Colorado SCT Water Rights Ruling

Here is the opinion in Pawnee Well Users Inc. v. Wolfe (Colo.).

The court’s summary:

2013 CO 67. No. 12SA13. Pawnee Well Users, Inc.v. Wolfe, State Engineer.
Ground Water Regulation—Administrative Law and Procedure—Rules, Regulations, and Other Policymaking—Judicial Review of Administrative Proceedings.

The Supreme Court held that the water court erred in invalidating a basin-specific rule of the final Produced Nontributary Ground Water Rules (Final Rules) known as the Fruitland Rule, based on a stipulated agreement between the State Engineer and the Southern Ute Indian Tribe. Another Final Rule—known as the Tribal Rule—states: “These Rules and regulations shall not be construed to establish the jurisdiction of either the State of Colorado or the Southern Ute Indian Tribe over nontributary ground water within the boundaries of the Southern Ute Indian Reservation.”

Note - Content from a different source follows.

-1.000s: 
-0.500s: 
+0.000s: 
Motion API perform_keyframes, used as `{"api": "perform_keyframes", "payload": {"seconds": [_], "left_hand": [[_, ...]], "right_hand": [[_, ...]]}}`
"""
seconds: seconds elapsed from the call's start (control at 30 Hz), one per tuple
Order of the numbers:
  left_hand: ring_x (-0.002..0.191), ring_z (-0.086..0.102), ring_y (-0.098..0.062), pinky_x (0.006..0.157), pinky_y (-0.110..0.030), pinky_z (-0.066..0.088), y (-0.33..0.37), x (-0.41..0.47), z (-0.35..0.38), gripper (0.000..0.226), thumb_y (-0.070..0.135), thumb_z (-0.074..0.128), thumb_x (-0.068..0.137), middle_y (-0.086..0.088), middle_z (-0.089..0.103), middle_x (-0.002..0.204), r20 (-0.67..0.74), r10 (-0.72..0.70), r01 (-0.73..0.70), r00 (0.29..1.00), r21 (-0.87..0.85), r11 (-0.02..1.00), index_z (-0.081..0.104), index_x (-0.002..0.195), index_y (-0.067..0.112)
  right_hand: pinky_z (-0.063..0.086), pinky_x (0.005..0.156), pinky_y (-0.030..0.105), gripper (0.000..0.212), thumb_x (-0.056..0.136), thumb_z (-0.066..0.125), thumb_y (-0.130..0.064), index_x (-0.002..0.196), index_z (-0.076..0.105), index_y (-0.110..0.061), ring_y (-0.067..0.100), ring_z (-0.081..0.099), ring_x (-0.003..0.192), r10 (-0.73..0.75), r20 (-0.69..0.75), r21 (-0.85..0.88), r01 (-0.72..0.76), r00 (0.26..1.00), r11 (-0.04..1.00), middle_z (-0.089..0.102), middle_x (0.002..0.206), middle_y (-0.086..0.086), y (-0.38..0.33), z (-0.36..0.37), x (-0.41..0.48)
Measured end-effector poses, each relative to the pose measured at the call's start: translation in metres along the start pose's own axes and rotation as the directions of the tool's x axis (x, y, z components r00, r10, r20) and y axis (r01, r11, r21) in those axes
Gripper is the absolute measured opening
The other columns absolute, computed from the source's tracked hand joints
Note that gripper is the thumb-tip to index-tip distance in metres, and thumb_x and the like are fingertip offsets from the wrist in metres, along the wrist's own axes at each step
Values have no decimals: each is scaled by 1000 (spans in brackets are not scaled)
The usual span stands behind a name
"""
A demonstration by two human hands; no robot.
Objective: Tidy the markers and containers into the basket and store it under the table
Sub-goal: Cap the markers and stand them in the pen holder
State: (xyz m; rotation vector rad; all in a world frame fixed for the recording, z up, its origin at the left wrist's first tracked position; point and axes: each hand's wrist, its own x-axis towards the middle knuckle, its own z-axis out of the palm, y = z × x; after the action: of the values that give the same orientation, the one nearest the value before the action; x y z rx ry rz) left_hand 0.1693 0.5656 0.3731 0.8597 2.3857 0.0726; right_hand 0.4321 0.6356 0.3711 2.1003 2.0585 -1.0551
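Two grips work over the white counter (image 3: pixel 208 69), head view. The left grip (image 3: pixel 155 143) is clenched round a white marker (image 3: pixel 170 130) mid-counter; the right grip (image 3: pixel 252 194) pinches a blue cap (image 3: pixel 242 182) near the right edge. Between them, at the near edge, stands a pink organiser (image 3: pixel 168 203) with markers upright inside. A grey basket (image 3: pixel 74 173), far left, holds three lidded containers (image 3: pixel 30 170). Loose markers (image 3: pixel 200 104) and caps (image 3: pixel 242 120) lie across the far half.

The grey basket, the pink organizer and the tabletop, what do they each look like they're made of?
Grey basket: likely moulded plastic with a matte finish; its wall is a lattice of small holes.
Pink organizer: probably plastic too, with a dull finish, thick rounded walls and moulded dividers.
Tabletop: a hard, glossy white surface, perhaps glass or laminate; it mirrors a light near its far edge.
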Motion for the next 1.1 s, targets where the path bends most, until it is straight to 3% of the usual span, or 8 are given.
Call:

The Tribal Rule does not and cannot divest the State Engineer of his authority to promulgate the Final Rules governing water extracted during oil and gas production throughout the state, including nontributary groundwater. By passing HB 1303, the General Assembly authorized the State Engineer to adopt rules to assist with the administration of nontributary ground water extracted in the course of coalbed methane production and other oil and gas development in Colorado, thus authorizing the State Engineer to promulgate the Fruitland Rule. Because administrative agencies powers and duties as given by the legislature, the State Engineer cannot establish or disestablish his own jurisdiction.

Further, because the Fruitland Rule was issued pursuant to the authority granted in HB 1303—authority that was not divested by the Tribal Rule—it follows that the water court erred in labeling the Fruitland Rule an “advisory” rule and requiring the State Engineer to obtain a judicial determination that he had authority to administer nontributary ground water within the Southern Ute Indian Tribe’s Reservation’s boundaries. The Court therefore reversed the water court’s order and remanded the case for further proceedings.